The Cleveland Indians have committed to a thorough review and change of the team name, which is widely recognized as insensitive towards Native Americans. Players and upper management of the Major League Baseball team recently met with Native American groups and the team chose to wear their away uniforms at home while the team name is under review.  The away uniforms simply read “Cleveland” while the home uniforms read “Indians”.  Cleveland has been gradually taking steps towards more socially conscious branding over the past few years, with the “Chief Wahoo” logo, which was criticized for its racially insensitive nature, being completely retired before the beginning of the 2019 MLB season.

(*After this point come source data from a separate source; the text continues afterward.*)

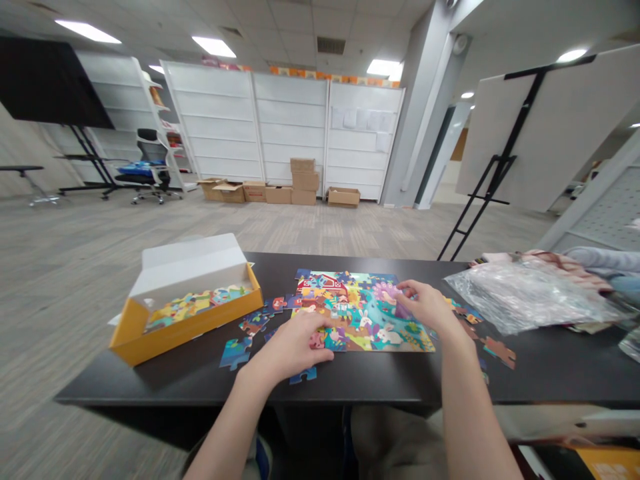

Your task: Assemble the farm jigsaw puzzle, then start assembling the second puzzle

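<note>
A colourful jigsaw picture (370, 317) with rabbits and a red barn lies flat on the dark table (375, 390). My left hand (300, 341) rests over its lower left side, thumb and fingers apart, nothing held between them. At the upper right of the picture, my right hand (425, 303) has its thumb and index finger close together at a purple piece (403, 310); whether it grips the piece is hard to make out. Loose pieces (235, 352) lie left of the picture, and more brown and blue ones (500, 351) lie beyond my right forearm.
An open yellow box (195, 331) with a white lid holds several pieces at the table's left. Clear plastic bags (530, 297) and folded cloth (565, 267) lie at the right. Cardboard boxes (305, 181) stand by white shelving across the floor.
</note>
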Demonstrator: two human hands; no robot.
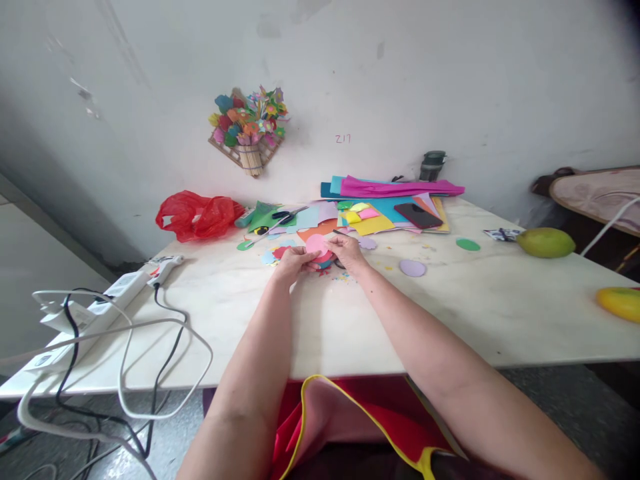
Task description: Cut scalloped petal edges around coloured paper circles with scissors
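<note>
Pinched in my left hand (296, 261) is a pink paper circle (315, 245), held over the middle of the table. My right hand (346, 252) has its fingers closed at the circle's right edge. A thin dark tip shows beside those fingers; I cannot make out what it belongs to. Under and around the hands lie red, blue and other coloured paper cut-outs, partly hidden. A lilac scalloped cut-out (369, 244) lies just past my right hand. Small paper scraps (345, 277) are scattered below the hands.
Scissors (284, 215), coloured sheets (390, 187) and a phone (419, 215) lie at the back. A red plastic bag (200, 217) sits back left. A power strip (95, 317) with loose cables crosses the left edge. A green mango (546, 243) rests at right.
</note>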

Colgate has initiated a review of its toothpaste brand “Darlie.”  The brand is popular in China, the Philippines, Thailand and other Asian countries. It also has a rather overtly racist history:  In China, the brand is marketed as “Black Person Toothpaste,” was sold under the racial slur “Darkie” until 1989 and once featured a white man wearing blackface.  In a statement from Colgate, the company claims to be “currently working with our partner to review and further evolve all aspects of the brand, including the brand name.”

Princeton University

Princeton University has committed to removing Woodrow Wilson’s name from its School of Public and International Affairs.  The nation’s 28th president was a former Princeton president and New Jersey governor with a political legacy of supporting hard-line segregationist policies.  In 2015, Princeton’s Black Justice League protested against the university’s display of Wilson’s name, in part because Wilson would have been against Black students attending the university.  The Black Justice League’s protests were ignored in 2015, and the protesting students were threatened with disciplinary action by University President Christopher L. Eisgruber.  Eisgruber credits himself with the recent decision to change the name, failing to acknowledge or even mention the 2015 protests of Princeton’s Black Justice League. The Wilson College residence halls were renamed First College, and a new dormitory will be named for Black alumna Mellody Hobson, an Ariel Investments CEO.

New Jersey

Woodrow Wilson High School, a 90 year fixture of Camden, New Jersey will be renamed.  The decision follows a grassroots effort which was at least a year long.  During a virtual school advisory board meeting, Camden Superintendent of Schools Katrina McCombs said, “The Black Lives Matter movement has caused us to all think and be aware. But in addition to thinking, reflecting and becoming aware, it is also important we teach the next generation, and the current one, how to take action now.” 

Additionally, New Jersey will also be changing an outdated term within its state government:  the term “county freeholder” is a Colonial relic with structurally racist origins.  The state legislature recently announced support for legislation that would replace the term with “county commissioner” instead, a term far more common across the country.


On June 28, 2020, the Mississippi state legislature passed a bill to remove the Confederate symbol from its state flag.  The bill also created a commission to develop a new flag without the Confederate symbol.  The Confederate emblem and other symbols of the Confederacy have increasingly become recognized as banners of white supremacy.  Mississippi voters will vote on the new design in November.


After facing criticism on Twitter, the Paris based ad agency Rosapark will be rethinking its name.  Although the founders claim no intended connection to the American civil rights activist Rosa Parks, they claim to “fully understand” why the name is facing criticism and have committed to an internal review of their branding.

Dixie Chicks

The Dixie Chicks have changed their band name to simply “The Chicks” in an attempt to distance themselves from being associated with the Confederate-era South.  The change was made simply with the release of a new song.  “March March” and its accompanying video, contains lyrics and imagery that reference protests against racial injustice, police brutality and other social issues.  The video also features the names of Black victims of police brutality and victims of racially motivated attacks.